- Task goal:
Below are the entries. Transcribe exactly the lines from the one with "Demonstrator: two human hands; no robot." through the one with "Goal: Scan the", ends included, and leave out all others.

- Stored dataset items:

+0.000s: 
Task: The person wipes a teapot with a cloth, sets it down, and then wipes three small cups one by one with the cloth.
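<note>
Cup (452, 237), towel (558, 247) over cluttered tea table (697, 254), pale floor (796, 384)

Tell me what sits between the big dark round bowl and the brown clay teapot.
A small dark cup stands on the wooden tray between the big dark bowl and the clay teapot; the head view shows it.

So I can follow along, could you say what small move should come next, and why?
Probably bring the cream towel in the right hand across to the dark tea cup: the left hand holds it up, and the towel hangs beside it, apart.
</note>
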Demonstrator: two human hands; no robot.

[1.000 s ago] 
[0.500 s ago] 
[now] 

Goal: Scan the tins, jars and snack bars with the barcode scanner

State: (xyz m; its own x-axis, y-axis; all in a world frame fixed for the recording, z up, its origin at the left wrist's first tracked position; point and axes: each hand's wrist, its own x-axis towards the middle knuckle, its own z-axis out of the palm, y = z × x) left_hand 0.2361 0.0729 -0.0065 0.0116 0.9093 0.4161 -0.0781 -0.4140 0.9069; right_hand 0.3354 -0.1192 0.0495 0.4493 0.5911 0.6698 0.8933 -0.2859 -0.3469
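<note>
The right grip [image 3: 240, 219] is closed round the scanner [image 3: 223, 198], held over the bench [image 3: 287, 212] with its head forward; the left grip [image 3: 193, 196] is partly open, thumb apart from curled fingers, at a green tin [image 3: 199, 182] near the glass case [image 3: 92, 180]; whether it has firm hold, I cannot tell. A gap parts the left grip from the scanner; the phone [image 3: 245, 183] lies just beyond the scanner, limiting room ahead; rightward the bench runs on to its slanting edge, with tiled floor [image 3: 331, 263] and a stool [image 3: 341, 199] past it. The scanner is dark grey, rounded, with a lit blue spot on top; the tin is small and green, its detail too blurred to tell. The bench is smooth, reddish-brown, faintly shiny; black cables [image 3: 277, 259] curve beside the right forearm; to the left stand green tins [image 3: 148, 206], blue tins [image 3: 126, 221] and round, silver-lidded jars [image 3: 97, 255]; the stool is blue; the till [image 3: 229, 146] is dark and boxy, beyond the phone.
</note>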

- Written reply:
Demonstrator: two human hands; no robot.

[1.000 s ago] 
[0.500 s ago] 
[now] 

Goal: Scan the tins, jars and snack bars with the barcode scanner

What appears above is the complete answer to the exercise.